_ASSIGNED TASK_
Return the listing below unchanged, except that the pictures are dropped.

_DATA BELOW_
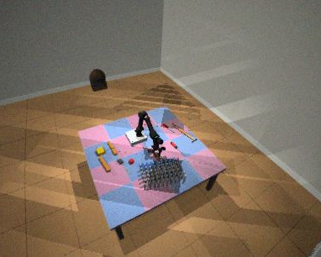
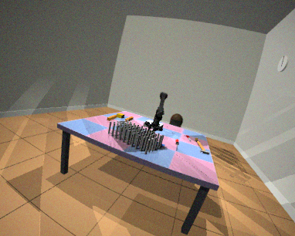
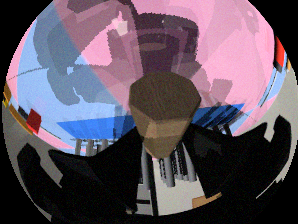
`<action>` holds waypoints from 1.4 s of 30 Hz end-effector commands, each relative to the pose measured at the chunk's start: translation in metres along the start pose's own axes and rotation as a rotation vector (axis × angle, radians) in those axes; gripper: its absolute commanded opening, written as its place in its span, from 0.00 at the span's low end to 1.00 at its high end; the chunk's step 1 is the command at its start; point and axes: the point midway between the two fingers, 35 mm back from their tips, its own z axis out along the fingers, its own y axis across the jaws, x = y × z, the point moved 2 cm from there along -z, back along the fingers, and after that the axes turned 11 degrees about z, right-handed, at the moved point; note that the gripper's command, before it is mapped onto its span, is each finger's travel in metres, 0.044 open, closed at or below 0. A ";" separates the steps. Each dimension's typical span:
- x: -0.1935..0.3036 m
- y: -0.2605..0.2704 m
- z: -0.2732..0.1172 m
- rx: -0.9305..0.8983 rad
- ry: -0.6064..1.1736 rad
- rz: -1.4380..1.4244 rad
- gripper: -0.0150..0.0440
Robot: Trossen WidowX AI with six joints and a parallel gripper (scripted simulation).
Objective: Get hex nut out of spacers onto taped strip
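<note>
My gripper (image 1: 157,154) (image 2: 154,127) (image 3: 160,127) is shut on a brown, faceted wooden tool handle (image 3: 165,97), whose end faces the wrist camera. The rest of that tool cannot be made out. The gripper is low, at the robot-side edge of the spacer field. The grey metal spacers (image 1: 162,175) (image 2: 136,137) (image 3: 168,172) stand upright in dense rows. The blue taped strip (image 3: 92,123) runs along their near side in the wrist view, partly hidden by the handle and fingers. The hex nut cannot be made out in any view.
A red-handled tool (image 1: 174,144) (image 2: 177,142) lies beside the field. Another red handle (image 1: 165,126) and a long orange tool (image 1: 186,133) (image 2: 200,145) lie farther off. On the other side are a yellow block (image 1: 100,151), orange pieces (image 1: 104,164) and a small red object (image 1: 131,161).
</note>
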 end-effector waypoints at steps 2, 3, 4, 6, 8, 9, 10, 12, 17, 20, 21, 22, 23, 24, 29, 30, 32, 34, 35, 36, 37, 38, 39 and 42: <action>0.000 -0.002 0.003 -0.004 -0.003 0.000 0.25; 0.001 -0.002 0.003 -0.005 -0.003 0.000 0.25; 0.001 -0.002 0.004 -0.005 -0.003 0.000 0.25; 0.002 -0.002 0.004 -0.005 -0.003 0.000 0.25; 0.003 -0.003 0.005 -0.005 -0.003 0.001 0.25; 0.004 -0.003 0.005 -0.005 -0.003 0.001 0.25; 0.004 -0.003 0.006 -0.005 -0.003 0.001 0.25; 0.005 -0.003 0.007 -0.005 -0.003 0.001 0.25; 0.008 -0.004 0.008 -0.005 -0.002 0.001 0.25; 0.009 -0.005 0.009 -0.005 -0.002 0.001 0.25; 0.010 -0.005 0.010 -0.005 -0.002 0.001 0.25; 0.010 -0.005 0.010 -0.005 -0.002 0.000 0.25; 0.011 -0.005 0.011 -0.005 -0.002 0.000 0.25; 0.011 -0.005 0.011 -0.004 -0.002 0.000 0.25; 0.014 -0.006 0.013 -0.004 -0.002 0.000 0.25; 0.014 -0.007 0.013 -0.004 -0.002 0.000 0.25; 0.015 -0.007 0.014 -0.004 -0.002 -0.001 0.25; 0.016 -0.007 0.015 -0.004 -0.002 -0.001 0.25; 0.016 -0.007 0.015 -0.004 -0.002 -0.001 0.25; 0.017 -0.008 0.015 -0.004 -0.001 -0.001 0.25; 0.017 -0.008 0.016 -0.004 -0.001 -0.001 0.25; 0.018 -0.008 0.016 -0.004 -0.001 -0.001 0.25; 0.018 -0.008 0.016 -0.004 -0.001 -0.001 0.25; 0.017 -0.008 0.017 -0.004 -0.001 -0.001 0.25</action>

_COMPLETED EXERCISE_
`<action>` holds waypoints from 1.4 s of 30 Hz end-effector commands, each relative to the pose measured at the chunk's start: translation in metres along the start pose's own axes and rotation as a rotation vector (axis × angle, radians) in those axes; gripper: its absolute commanded opening, written as its place in its span, from 0.00 at the span's low end to 1.00 at its high end; the chunk's step 1 is the command at its start; point and axes: the point midway between the two fingers, 35 mm back from their tips, its own z axis out along the fingers, its own y axis across the jaws, x = y × z, the point moved 2 cm from there along -z, back along the fingers, and after that the axes turned 11 degrees about z, right-handed, at the moved point; note that the gripper's command, before it is mapped onto its span, is each finger's travel in metres, 0.044 open, closed at or below 0. A ";" separates the steps. Each dimension's typical span:
- x: -0.1935..0.3036 m
- y: -0.2605..0.2704 m
- z: -0.2732..0.1172 m
- rx: -0.9305..0.8983 rad
- ry: -0.6064..1.1736 rad
- rz: -1.4380..1.4244 rad
- gripper: -0.0150..0.0440
Robot: Trossen WidowX AI with six joints and a parallel gripper (scripted simulation).
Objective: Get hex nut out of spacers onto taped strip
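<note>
My gripper (image 1: 157,154) (image 2: 154,127) (image 3: 160,127) is shut on a brown, faceted wooden tool handle (image 3: 165,97), whose end faces the wrist camera. The rest of that tool cannot be made out. The gripper is low, at the robot-side edge of the spacer field. The grey metal spacers (image 1: 162,175) (image 2: 136,137) (image 3: 168,172) stand upright in dense rows. The blue taped strip (image 3: 92,123) runs along their near side in the wrist view, partly hidden by the handle and fingers. The hex nut cannot be made out in any view.
A red-handled tool (image 1: 174,144) (image 2: 177,142) lies beside the field. Another red handle (image 1: 165,126) and a long orange tool (image 1: 186,133) (image 2: 200,145) lie farther off. On the other side are a yellow block (image 1: 100,151), orange pieces (image 1: 104,164) and a small red object (image 1: 131,161).
</note>
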 end-effector waypoints at steps 2, 3, 4, 6, 8, 9, 10, 12, 17, 20, 21, 22, 23, 24, 29, 30, 32, 34, 35, 36, 37, 38, 39 and 42: <action>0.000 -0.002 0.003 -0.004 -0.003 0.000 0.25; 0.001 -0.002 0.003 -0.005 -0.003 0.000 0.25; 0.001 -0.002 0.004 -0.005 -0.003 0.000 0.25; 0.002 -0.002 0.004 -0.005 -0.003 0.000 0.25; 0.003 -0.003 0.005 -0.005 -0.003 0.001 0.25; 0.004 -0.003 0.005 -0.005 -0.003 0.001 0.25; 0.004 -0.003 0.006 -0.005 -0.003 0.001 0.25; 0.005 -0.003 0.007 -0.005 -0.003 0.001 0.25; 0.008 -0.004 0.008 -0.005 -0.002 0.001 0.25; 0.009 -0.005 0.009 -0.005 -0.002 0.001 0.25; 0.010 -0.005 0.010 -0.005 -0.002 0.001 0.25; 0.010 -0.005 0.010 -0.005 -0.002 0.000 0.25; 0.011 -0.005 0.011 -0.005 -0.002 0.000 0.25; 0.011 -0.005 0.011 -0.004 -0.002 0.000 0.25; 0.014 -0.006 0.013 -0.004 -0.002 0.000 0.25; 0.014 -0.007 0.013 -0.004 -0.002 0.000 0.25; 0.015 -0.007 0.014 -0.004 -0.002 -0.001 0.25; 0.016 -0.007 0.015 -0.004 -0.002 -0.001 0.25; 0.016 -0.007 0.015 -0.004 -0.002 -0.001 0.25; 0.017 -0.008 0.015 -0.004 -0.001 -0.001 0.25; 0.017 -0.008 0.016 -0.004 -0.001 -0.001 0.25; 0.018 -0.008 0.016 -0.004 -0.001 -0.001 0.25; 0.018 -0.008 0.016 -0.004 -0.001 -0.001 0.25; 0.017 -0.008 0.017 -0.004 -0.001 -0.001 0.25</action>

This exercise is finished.